La vengeance, pas plus que l'exigence de repentance, n'habitent le récit. C'est heureux, il n'y a pas chez lui d'impératif mémoriel, mais plutôt la volonté d'en finir avec une «époque de folie», selon d'Ambrosio. «Pinelli et Calabresi sont liés depuis presque quarante ans, note le fils du commissaire. Utilisés l'un contre l'autre dans un bras de fer interminable, l'un des nombreux bras de fer qui paralysent le pays et le forcent à regarder vers le passé.»Sortir de la nuit n'est pas l'occasion pour le journaliste de la Repubblica de réclamer des excuses au nom du père. Il ne demande pas aux institutions de consulter les familles de victimes avant de décider d'une grâce. Il ne nie pas aux ex-terroristes le droit de s'exprimer, de publier, de se réinsérer. Il espère juste du respect. «"Prendre en considération", est le mot-clé.»
Les anciens terroristes, constate Mario Calabresi, écrivent des livres, deviennent des maîtres à penser - «un authentique filon culturel a été créé» - sans jamais un remords, un mot pour ceux qu'ils ont tués. Mario Calabresi a écrit, pour toutes les victimes, un livre digne. Et bouleversant.
Le présage
Le jour où il a été tué n'était pas un jour «normal», dans le sens où il n'était pas inattendu. Depuis longtemps, plus aucune journée n'était normale : les mauvais présages, les peurs soudaines, les angoisses et même les pleurs étaient devenus les compagnons de route de mes parents. Personne n'aurait plus pu dire depuis quand. Ou peut-être que si, depuis le soir où mon père était rentré bouleversé : «Gemma, Pinelli est mort.»

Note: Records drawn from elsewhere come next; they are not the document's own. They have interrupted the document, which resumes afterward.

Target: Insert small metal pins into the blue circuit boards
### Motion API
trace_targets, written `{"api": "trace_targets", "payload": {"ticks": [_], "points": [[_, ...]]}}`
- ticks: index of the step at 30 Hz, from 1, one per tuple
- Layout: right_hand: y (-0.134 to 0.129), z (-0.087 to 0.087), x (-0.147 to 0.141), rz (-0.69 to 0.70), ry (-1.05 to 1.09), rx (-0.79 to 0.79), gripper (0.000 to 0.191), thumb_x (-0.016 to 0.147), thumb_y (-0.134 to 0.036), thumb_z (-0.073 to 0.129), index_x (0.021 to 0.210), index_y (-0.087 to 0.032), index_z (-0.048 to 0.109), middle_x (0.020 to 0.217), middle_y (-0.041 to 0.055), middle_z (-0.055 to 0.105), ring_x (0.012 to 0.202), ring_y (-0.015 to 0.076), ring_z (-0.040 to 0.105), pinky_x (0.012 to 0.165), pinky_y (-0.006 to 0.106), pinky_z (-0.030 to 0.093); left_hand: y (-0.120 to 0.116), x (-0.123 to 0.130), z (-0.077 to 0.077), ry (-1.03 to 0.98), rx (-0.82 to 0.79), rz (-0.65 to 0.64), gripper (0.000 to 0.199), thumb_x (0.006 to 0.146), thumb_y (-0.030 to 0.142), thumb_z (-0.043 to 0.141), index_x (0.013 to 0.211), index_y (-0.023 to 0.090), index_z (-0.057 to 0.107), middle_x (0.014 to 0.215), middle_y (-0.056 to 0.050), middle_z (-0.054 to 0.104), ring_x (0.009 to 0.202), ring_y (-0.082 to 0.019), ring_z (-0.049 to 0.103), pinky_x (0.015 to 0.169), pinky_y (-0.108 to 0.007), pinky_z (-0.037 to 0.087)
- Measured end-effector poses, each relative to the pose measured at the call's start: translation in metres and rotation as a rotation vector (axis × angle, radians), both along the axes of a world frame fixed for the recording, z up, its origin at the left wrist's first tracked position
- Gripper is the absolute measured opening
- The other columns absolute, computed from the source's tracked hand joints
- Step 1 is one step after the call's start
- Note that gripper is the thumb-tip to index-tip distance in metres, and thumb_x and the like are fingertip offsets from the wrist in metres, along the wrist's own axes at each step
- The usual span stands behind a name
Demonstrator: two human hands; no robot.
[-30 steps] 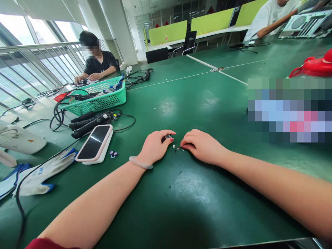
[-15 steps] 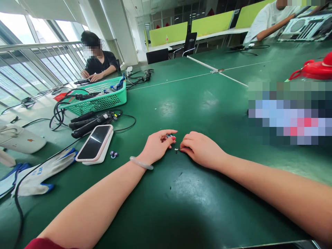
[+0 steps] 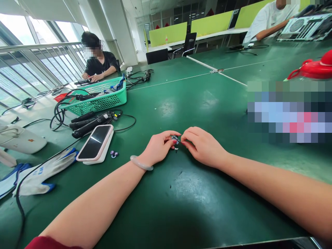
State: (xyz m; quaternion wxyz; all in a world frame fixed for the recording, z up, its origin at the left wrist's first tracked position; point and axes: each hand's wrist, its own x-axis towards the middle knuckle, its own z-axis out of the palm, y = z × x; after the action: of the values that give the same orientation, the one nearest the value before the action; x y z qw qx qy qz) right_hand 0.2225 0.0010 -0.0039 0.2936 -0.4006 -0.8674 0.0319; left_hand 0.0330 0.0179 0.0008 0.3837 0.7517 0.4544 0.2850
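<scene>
Between the thumb and fingers of my left hand (image 3: pixel 162 147) is a small grey part (image 3: pixel 175 139), too small to make out in detail. My right hand (image 3: pixel 199 145) is pinched at the right side of that part, its fingertips close to or touching it; whether it grips anything separate is hidden. Just below the fingertips a tiny white and dark piece (image 3: pixel 176 149) lies on the green table (image 3: pixel 145 204). Small purple and white pieces (image 3: pixel 113 154) rest to the left, beside a phone (image 3: pixel 95 142) on a white box.
At the left are a green basket (image 3: pixel 101 102) of cables, black handheld devices (image 3: pixel 92 125), gloves (image 3: pixel 44 176) and a white container (image 3: pixel 22 138). A red object (image 3: pixel 315 69) stands at the right. One person (image 3: pixel 100 62) sits back left, another (image 3: pixel 264 22) back right.
My right hand has moved slightly up and its fingertips have come to the small grey part. More of that part now shows between my hands.
</scene>
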Motion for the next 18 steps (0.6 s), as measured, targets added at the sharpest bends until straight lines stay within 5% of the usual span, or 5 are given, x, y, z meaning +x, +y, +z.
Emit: {"api": "trace_targets", "payload": {"ticks": [11, 18], "points": [[0.0001, 0.0002, 0.0015, 0.037, -0.029, 0.140, 0.020, 0.091, -0.022, 0.045, 0.081, -0.017, 0.062, 0.083, 0.0067, 0.063, 0.075, 0.0181, 0.052, 0.072, 0.032, 0.041, -0.0034, 0.0023, 0.0042, -0.032, -0.022, -0.033, 0.024, 0.072, 0.025, 0.067, 0.096, 0.019, 0.063, 0.077, 0.001, 0.067, 0.070, -0.012, 0.060, 0.071, -0.026, 0.048], [-0.0009, -0.0039, -0.0011, 0.026, -0.088, 0.057, 0.017, 0.089, -0.024, 0.052, 0.082, -0.018, 0.066, 0.082, 0.0062, 0.063, 0.076, 0.0180, 0.053, 0.072, 0.033, 0.042, 0.0018, 0.0009, 0.0017, 0.006, 0.057, 0.125, 0.022, 0.075, 0.021, 0.062, 0.096, 0.020, 0.064, 0.077, 0.000, 0.067, 0.073, -0.013, 0.061, 0.077, -0.028, 0.048]]}}
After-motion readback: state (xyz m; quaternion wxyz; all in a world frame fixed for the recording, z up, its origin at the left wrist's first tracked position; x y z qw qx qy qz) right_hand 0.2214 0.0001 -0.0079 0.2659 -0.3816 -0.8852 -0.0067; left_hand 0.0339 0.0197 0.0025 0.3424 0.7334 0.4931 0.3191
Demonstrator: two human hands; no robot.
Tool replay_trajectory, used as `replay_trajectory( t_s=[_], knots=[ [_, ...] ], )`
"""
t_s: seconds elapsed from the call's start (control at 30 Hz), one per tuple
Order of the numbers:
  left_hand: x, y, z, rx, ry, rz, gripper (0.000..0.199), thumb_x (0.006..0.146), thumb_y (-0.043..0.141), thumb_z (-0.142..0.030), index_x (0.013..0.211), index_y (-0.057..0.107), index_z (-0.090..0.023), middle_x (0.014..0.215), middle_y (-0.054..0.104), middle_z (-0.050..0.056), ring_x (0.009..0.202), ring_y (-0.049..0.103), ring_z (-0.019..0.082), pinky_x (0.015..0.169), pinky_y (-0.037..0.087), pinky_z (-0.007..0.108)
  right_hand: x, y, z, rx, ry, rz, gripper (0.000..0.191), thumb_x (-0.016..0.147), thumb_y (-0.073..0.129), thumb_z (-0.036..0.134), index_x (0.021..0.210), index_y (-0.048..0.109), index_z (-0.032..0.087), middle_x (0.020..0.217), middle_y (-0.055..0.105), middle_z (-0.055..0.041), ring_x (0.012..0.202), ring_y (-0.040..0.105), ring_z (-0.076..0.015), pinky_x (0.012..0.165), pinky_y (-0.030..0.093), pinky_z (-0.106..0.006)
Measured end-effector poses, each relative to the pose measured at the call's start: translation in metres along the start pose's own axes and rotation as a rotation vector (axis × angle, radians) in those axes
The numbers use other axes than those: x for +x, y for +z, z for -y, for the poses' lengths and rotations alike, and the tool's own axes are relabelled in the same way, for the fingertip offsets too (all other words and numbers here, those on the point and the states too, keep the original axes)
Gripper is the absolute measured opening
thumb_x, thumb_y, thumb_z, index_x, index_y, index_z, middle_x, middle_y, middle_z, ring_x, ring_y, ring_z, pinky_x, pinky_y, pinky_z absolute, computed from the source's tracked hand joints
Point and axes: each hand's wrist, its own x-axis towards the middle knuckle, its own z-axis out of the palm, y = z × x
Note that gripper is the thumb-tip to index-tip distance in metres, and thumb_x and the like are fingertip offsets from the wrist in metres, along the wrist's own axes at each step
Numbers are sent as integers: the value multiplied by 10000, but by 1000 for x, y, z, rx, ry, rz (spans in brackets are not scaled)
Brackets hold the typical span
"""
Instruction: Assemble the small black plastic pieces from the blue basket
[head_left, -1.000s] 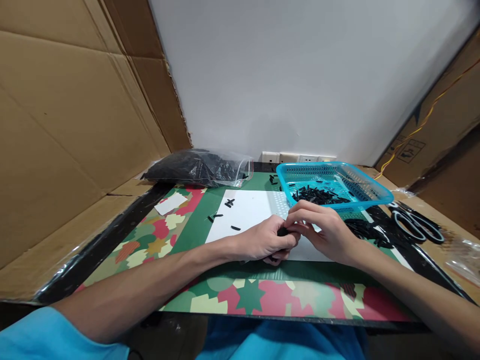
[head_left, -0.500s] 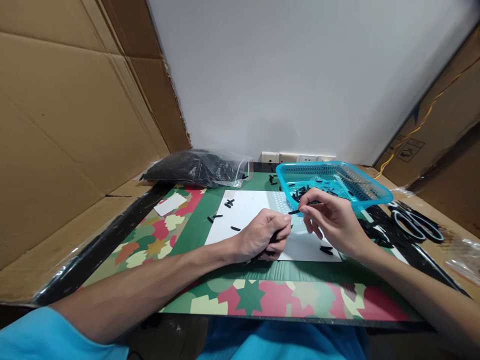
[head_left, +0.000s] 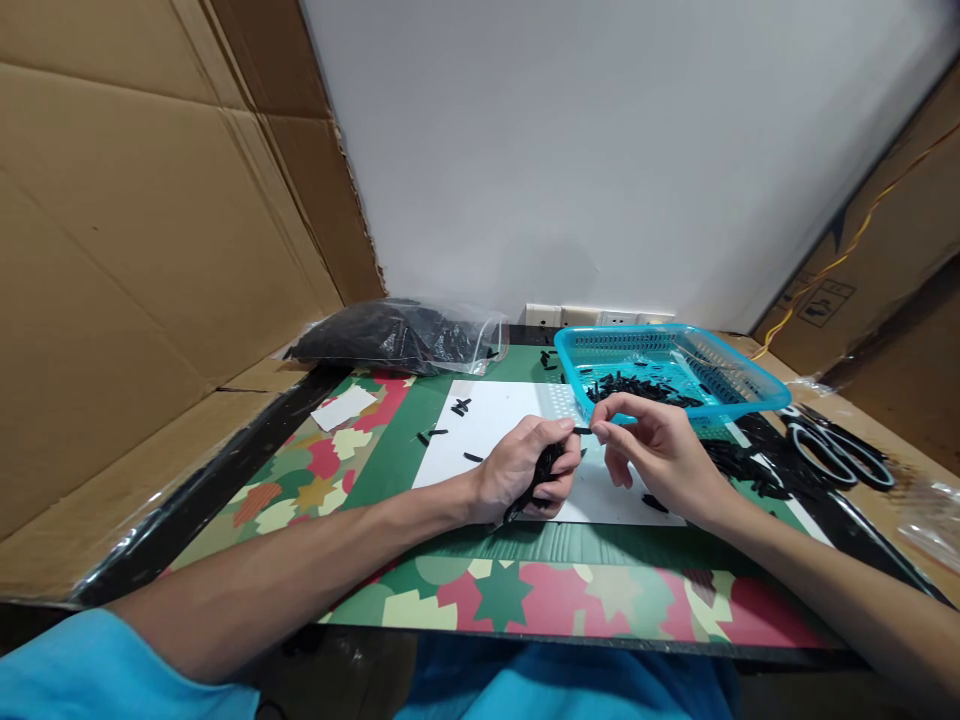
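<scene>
My left hand [head_left: 510,478] is closed around a bunch of small black strips [head_left: 546,468] above a white sheet [head_left: 487,405]. Between its thumb and forefinger sits one end of a single short black strip [head_left: 582,431]. My right hand [head_left: 660,450] pinches the other end of that strip with thumb and forefinger, its remaining fingers loosely curled. Behind the right hand stands a blue plastic basket [head_left: 750,400] with many similar strips [head_left: 637,390] inside. What material the strips are made of cannot be made out.
Loose strips [head_left: 460,406] lie on the sheet and the green mat [head_left: 390,440]. A zip bag [head_left: 405,338] full of black pieces rests at the back left. On the right are a dark pile [head_left: 739,468] and scissors [head_left: 832,450]. Cardboard [head_left: 150,200] walls the left side.
My right hand has shifted slightly left, and the strip it pinches now meets my left thumb and forefinger. More of the bunch shows in my left hand.
</scene>
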Motion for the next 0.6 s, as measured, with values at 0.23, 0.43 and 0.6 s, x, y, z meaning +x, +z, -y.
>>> replay_trajectory(
  t_s=[0.23, 0.43, 0.6],
  knots=[
    [1, -1, 2, -6, -9, -31, 465, 944, 470, -544, 634, 453, -198, 405, 380, -60, 317, 256, 66, 320, 249, 174, 0, -2, 0, 11, -8, 24, 273, 972, 627, 466, 942, 596, 197, 571, 555, 48, 482, 529, -95, 455, 396, -203],
    [2, 0, 0, -51, -17, -44, 463, 949, 441, -522, 624, 458, -192, 398, 365, -59, 319, 260, 65, 328, 274, 165, -1, -1, -1, -176, -217, -35, 267, 973, 628, 379, 1181, 595, 215, 858, 600, -6, 579, 560, -88, 471, 427, -213],
    [2, 1, -2, -37, -18, -58, 463, 963, 433, -490, 611, 456, -190, 395, 354, -59, 323, 252, 64, 333, 261, 164, 0, -4, -7, -398, -340, -91, 227, 972, 620, 287, 1190, 622, 224, 797, 607, 18, 538, 467, -74, 480, 396, -215]
  ],
)
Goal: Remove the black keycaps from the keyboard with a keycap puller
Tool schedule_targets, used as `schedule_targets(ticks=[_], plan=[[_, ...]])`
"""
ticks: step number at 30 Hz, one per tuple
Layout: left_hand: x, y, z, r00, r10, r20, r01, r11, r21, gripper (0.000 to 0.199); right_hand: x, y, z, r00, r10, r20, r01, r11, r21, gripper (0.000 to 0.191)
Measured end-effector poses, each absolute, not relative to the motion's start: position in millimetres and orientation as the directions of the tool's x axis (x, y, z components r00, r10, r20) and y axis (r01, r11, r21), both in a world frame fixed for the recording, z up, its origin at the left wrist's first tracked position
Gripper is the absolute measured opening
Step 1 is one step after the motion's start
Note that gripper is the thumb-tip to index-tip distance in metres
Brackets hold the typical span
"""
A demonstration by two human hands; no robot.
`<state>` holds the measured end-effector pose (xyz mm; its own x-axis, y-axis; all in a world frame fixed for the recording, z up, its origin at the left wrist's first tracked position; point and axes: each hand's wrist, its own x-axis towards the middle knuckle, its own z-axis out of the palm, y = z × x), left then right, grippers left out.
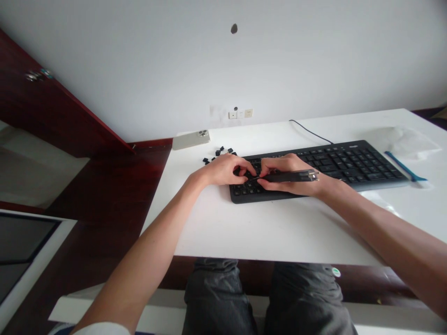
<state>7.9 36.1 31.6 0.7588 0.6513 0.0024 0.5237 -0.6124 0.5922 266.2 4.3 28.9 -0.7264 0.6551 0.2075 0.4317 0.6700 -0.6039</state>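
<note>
A: ok so the room: plain white wall (157, 60), a dark red wooden door (59, 97) off to the left, and a white flat-topped desk (209, 232) in front of the person. What's on it?

B: Mostly a long black plastic keyboard (352, 167), lying flat a bit right of the middle, with a thin black cable (310, 131) coming off its far edge.

A: And the hands?

B: Both over the left part of it. The right hand (288, 162) has a narrow grip around a slim black pen-like tool (288, 177), thin tip pointing left, down at the keys. The left hand (225, 167) is curled over the left end, finger and thumb bent close together. Honestly can't tell if that grip has anything in it.

A: Other stuff?

B: Small black loose keycaps (218, 152) scattered just past the left hand, a pale slab-shaped phone (190, 139) near the desk's far left corner, and over right a slim blue tool (401, 166) next to a crumpled clear plastic bag (408, 142).
</note>
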Motion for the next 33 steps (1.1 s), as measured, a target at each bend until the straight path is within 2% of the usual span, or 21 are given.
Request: schedule_targets(ticks=[5, 10, 21, 28, 33], plan=[[8.7, 34.5, 34.1, 0.756, 0.654, -0.006, 0.525, -0.602, 0.601, 0.040, 266.2, 2.0, 30.9, -0.723, 0.636, 0.272, 0.410, 0.710, -0.572, 0.023], [9.8, 34.6, 30.4, 0.744, 0.668, 0.017, 0.533, -0.609, 0.588, 0.030, 270.1, 2.4, 36.3, -0.641, 0.734, 0.225, 0.494, 0.619, -0.611, 0.025], [11.1, 34.5, 24.8, 0.739, 0.670, 0.076, 0.511, -0.630, 0.585, 0.025, 266.6, 4.6, 35.0, -0.693, 0.709, 0.130, 0.475, 0.584, -0.658, 0.025], [10.5, 34.5, 24.5, 0.740, 0.667, 0.084, 0.499, -0.629, 0.596, 0.023, 264.2, -0.8, 35.0, -0.724, 0.666, 0.180, 0.464, 0.663, -0.587, 0.021], [9.1, 36.9, 22.6, 0.758, 0.645, 0.091, 0.470, -0.638, 0.610, 0.023, 254.5, -9.6, 36.7, -0.660, 0.728, 0.187, 0.532, 0.628, -0.568, 0.018]])
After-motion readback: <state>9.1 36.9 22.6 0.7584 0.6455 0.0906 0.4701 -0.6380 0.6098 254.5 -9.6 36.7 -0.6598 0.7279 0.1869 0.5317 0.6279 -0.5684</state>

Et aussi, depuis le moment où les premières inscriptions étaient apparues sur les murs de la ville, le désignant comme le commissaire «assassin». Depuis le matin où avait débuté cette féroce campagne de presse, violente et sarcastique, faite de menaces, de promesses, de défis et de dessins humoristiques. Peu de temps après ma naissance, le quotidien Lotta Continua publiait un dessin où mon père, me tenant dans ses bras, m'apprenait à décapiter, avec une guillotine miniature, un poupon représentant un anarchiste.
Mais ce sont les détails, que j'ai recueillis au fil des ans et instinctivement classés dans ma mémoire, qui font d'un jour quelconque un jour annoncé. Prévu. Presque attendu.